_DIRECTIONS:_ Restate all the lines below word for word, but omit the pictures.

== SUPPLIED MATERIAL

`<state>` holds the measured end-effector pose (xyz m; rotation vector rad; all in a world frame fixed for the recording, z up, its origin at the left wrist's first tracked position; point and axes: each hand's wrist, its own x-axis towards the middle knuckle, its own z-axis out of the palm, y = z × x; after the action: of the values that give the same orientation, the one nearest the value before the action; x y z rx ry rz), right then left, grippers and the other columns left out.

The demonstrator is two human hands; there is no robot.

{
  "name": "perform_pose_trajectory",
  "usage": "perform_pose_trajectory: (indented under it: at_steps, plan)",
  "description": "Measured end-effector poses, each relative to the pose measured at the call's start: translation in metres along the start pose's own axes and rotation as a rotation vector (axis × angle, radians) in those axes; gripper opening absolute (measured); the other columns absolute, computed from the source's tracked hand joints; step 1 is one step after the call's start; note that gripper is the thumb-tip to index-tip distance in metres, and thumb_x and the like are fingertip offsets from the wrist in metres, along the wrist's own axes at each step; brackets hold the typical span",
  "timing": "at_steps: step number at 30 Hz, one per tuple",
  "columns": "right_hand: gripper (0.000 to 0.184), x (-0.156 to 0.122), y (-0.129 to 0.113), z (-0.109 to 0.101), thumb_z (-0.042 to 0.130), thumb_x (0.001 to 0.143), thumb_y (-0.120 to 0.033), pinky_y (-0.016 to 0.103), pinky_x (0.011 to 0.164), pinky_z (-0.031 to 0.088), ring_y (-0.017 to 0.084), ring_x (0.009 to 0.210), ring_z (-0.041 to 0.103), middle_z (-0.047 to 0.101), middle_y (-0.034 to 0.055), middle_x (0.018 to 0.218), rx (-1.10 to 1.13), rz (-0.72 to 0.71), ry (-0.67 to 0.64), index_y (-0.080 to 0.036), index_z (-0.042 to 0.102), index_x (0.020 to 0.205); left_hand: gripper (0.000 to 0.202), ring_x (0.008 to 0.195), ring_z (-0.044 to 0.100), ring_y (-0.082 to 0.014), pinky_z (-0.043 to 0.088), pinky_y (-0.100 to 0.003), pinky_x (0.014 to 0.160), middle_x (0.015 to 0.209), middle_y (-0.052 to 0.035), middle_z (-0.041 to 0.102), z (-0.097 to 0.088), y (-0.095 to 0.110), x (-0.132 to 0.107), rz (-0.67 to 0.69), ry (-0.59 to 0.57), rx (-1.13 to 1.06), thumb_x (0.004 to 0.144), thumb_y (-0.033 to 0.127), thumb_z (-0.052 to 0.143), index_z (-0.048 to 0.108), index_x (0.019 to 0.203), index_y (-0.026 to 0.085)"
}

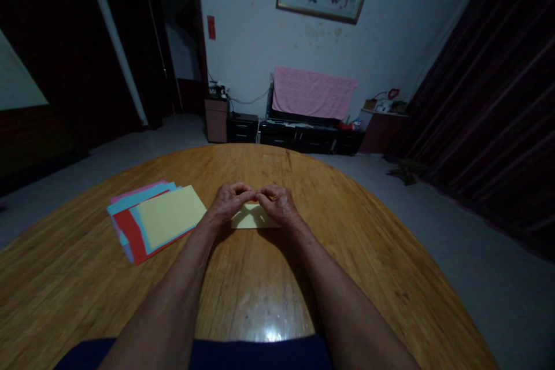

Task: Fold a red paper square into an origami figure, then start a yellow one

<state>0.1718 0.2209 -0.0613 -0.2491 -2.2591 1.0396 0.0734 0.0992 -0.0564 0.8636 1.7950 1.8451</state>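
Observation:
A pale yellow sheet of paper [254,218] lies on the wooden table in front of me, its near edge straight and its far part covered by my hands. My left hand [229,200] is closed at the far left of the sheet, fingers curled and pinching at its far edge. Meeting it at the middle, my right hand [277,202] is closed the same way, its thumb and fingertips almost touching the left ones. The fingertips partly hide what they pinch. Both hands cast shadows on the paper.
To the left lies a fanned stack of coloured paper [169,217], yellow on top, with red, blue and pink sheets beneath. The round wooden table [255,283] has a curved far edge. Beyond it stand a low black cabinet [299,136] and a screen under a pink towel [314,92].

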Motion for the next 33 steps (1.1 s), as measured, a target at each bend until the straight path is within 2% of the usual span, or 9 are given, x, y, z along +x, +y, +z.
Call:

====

_RESPONSE FOR THIS EXERCISE:_
`<state>` holds the measured end-effector pose (xyz m; rotation vector rad; all in a world frame fixed for the recording, z up, its origin at the left wrist's first tracked position; point and axes: each hand's wrist, its own x-axis towards the middle knuckle, its own z-axis out of the palm, y = z × x; after the action: of the values that give the same orientation, the one nearest the value before the action; x y z rx ry rz), right then left, grippers and the other columns left out.

The demonstrator is two human hands; there is no robot.

{
  "name": "perform_pose_trajectory",
  "usage": "perform_pose_trajectory: (indented under it: at_steps, plan)",
  "description": "Measured end-effector poses, each relative to the pose measured at the call's start: translation in metres along the start pose's own axes and rotation as a rotation vector (axis × angle, radians) in those axes; gripper opening absolute (measured); the other columns absolute, computed from the source's tracked hand joints; step 1 is one step after the call's start; note that gripper is the thumb-tip to index-tip distance in metres, and thumb_x and the like are fingertip offsets from the wrist in metres, along the wrist's own axes at each step; brackets hold the typical span",
  "timing": "at_steps: step number at 30 Hz, one per tuple",
  "columns": "right_hand: gripper (0.000 to 0.184), x (-0.156 to 0.122), y (-0.129 to 0.113), z (-0.109 to 0.101), thumb_z (-0.042 to 0.130), thumb_x (0.001 to 0.143), thumb_y (-0.120 to 0.033), pinky_y (-0.016 to 0.103), pinky_x (0.011 to 0.164), pinky_z (-0.031 to 0.088), ring_y (-0.017 to 0.084), ring_x (0.009 to 0.210), ring_z (-0.041 to 0.103), middle_z (-0.047 to 0.101), middle_y (-0.034 to 0.055), middle_x (0.018 to 0.218), rx (-1.10 to 1.13), rz (-0.72 to 0.71), ry (-0.67 to 0.64), index_y (-0.080 to 0.036), index_z (-0.042 to 0.102), index_x (0.020 to 0.205); left_hand: gripper (0.000 to 0.202), ring_x (0.008 to 0.195), ring_z (-0.044 to 0.100), ring_y (-0.082 to 0.014), pinky_z (-0.043 to 0.088), pinky_y (-0.100 to 0.003), pinky_x (0.014 to 0.160), middle_x (0.015 to 0.209), middle_y (-0.052 to 0.035), middle_z (-0.041 to 0.102), z (-0.097 to 0.088), y (-0.095 to 0.110), x (-0.132 to 0.107), rz (-0.67 to 0.69), ry (-0.59 to 0.57), rx (-1.13 to 1.06), thumb_x (0.004 to 0.144), thumb_y (-0.033 to 0.127), thumb_z (-0.052 to 0.143), index_z (-0.048 to 0.108), index_x (0.019 to 0.203), index_y (-0.026 to 0.085)"
}


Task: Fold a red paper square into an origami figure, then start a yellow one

<state>0.1718 0.2209 -0.0613 -0.2491 -2.2591 1.0396 0.0734 0.0992 -0.0564 0.8636 1.7950 1.8451</state>
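Observation:
A pale yellow sheet of paper [254,218] lies on the wooden table in front of me, its near edge straight and its far part covered by my hands. My left hand [229,200] is closed at the far left of the sheet, fingers curled and pinching at its far edge. Meeting it at the middle, my right hand [277,202] is closed the same way, its thumb and fingertips almost touching the left ones. The fingertips partly hide what they pinch. Both hands cast shadows on the paper.
To the left lies a fanned stack of coloured paper [169,217], yellow on top, with red, blue and pink sheets beneath. The round wooden table [255,283] has a curved far edge. Beyond it stand a low black cabinet [299,136] and a screen under a pink towel [314,92].
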
Motion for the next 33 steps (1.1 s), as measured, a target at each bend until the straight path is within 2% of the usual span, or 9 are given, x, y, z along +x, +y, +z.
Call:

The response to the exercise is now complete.